C. "The Diamond as Big as the Ritz" as a commentary on the business pieties, rampant materialism, and cultural impoverishment of the "jazz age"
1. Recalls the Lynds' comment that "More and more of the acitivities of life are coming to be strained through the bars of the dollar sign."
2. geographic symbolism: Hades on the Mississippi River, St Midas' School near Boston, and the Washingtons' Montana estate
3. John T. Unger's relationship to the materialism and pro-business outlook of the 1920s
4. The Washingtons as exemplars of the superrich
5. Unger as a social climber whose illusions of individuality are dashed
6. Religious symbolism of the story
a. authentic spirituality is replaced by worship of riches
b. Washington's attempt to bribe God, followed by John, Kismine, and Jasmine's expulsion from Paradise
D. "Bernice Bobs Her Hair" as a further exploration of materialism and moral impoverishment of the "jazz age"

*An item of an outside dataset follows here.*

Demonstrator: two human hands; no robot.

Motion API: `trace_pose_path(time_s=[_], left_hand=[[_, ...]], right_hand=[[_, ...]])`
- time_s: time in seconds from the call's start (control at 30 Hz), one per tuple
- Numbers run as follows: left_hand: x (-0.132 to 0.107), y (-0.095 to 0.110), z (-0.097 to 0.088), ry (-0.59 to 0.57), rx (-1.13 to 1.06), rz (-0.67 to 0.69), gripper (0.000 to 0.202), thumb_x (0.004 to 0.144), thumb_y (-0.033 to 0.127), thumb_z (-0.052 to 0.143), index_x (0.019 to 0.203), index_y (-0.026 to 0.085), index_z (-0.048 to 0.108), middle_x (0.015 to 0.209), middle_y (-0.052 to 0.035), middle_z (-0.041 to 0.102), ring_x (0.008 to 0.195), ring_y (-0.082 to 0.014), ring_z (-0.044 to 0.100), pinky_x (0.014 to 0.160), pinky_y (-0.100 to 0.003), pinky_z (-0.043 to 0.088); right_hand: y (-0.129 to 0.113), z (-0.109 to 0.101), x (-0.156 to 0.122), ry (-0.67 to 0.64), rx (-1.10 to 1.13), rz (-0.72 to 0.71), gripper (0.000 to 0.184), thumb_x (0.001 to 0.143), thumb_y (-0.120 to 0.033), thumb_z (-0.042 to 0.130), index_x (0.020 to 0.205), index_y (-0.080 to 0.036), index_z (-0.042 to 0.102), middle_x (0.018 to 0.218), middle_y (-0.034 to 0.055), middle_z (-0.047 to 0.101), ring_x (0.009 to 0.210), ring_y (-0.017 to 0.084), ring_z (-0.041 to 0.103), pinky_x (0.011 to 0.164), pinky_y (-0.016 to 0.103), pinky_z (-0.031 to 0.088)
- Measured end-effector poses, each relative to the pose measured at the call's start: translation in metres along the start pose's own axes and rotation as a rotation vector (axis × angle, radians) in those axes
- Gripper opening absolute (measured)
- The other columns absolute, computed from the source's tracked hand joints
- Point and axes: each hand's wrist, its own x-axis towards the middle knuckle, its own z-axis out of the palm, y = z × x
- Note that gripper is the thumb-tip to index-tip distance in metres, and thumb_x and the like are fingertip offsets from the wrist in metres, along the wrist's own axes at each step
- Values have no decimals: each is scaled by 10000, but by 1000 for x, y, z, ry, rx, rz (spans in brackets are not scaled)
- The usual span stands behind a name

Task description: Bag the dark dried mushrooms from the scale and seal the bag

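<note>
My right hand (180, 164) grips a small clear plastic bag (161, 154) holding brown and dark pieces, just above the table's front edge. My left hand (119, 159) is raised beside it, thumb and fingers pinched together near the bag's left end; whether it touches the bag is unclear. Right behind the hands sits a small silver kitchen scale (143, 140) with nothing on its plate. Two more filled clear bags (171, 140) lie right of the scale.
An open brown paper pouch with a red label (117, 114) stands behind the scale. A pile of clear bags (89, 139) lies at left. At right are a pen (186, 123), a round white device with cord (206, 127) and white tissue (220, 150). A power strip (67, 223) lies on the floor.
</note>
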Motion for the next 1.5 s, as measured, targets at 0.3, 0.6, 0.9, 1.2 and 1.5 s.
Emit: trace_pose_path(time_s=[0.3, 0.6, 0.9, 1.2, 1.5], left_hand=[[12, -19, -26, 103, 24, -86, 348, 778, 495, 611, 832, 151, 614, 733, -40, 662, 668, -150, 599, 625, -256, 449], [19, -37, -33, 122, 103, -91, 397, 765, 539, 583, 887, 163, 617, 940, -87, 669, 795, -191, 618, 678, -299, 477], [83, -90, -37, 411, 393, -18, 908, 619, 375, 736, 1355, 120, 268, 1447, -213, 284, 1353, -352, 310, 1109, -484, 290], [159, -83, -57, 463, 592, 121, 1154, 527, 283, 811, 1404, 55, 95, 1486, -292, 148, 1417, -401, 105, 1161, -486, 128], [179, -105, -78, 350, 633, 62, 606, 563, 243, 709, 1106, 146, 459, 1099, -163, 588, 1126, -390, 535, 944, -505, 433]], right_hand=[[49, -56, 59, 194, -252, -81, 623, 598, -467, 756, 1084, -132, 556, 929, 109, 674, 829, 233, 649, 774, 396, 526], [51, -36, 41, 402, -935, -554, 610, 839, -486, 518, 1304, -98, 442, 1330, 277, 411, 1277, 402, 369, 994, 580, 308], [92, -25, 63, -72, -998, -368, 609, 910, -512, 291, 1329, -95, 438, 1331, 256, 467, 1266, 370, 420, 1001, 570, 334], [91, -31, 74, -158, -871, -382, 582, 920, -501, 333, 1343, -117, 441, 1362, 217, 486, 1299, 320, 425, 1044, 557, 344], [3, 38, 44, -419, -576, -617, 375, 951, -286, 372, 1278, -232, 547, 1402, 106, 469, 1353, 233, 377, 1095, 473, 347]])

1. Generational conflict and youth consciousness
2. Shallowness of youth
3. Fitzgerald's commentary on the flapper
V. Conclusion: Fitzgerald's stories are ironic commentaries on the cultural changes that I have outline in this lecture. Just as the relation between film and society is complicated, so too is the relation between literature and society. Fitzgerald's characters are representative figures, but the values they represent were by no means shared by a majority of Americans in the 1920s. Even in an age of cultural standardization and relative unformity of thought, diversity and difference were the most salient characteristics of American culture and society in the decade after World War I.